Decisões sobre privatizações de empresas estatais

O combate à corrupção deve ser uma bandeira de toda a sociedade e da classe política em particular, porém, o discurso moralista das elites dirigentes contra os desvios nas empresas estatais encobre o real objetivo deste processo, a privatização dos ativos do Estado para aumentar os lucros da iniciativa privada, principalmente do capital estrangeiro.

Duas medidas aprovadas em Brasília mexem com a questão da alienação do patrimônio público à iniciativa privada, com a votação pela Câmara dos Deputados da modificação da Cessão Onerosa, criada em 2010 para que as reservas do Pré-Sal não passassem ao controle das empresas estrangeiras e para a capitalização da Petrobras. A Cessão Onerosa, criada pela Lei 12.267/2010, autorizou a União ceder para a Petrobras o direito de produzir 5 bilhões de barris de petróleo na Bacia de Santos, em contrapartida, a empresa repassaria ações preferenciais à União.
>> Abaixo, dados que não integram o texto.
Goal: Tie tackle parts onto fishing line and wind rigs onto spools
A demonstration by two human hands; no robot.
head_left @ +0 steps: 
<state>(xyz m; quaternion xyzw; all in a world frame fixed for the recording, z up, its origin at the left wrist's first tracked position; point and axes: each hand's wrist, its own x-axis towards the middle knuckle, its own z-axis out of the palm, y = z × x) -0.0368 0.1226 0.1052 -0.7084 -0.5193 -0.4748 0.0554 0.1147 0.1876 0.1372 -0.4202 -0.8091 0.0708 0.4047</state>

Com isso, o controle acionário do Estado cresceu para 49% e os recursos do contrato chegaram a R$ 74,8 bilhões com vigência de 40 anos, o que ajudou a capitalizar a Petrobras.

A mudança nesta regra, com a aprovação do Projeto de Lei 8.939/2017, que autoriza a Petrobras vender 70% dos direitos de exploração da Cessão Onerosa, significa que a estatal pode repassar às empresas estrangeiras até 3,5 de barris do Pré-Sal. A decisão ainda precisa passar pelo Senado Federal para ser aprovada definitivamente pela sanção da Presidência da República.

No dia 29 de novembro, se for aprovada pelo Congresso Nacional, poderão ser feitos leilões para vender 70% das reservas da Bacia de Santos. Para comprar a base aliada houve uma mudança nos recursos dos royalties aos municípios que aumentariam o total recebido de R$ 927 bilhões para R$ 1,39 trilhões, e haveria também um aumento do dinheiro repassado aos estados.

Uma liminar concedida pelo ministro Ricardo Lewandowski do STF, no dia 27/06, proíbe a privatização de empresas estatais de todas as instâncias da federação sem o aval do Congresso Nacional. A Ação Direta de Inconstitucionalidade (ADIN) foi impetrada pela Federação Nacional das Associações do Pessoal da Caixa Econômica Federal (Fenaee) e pela Confederação Nacional dos Trabalhadores do Ramo Financeiro (Contraf/CUT), que questiona a Lei de 2016 sobre a gestão do executivo sobre as empresas públicas. No despacho, Lewandowski afirmou que as privatizações podem causar prejuízos irreparáveis ao país por não seguirem a Constituição Federal. A decisão agora cabe ao plenário do STF que analisará o caso e é um grande entrave aos projetos neoliberais do governo golpista de Temer que está querendo entregar as riquezas do Brasil para as mãos do capital estrangeiro.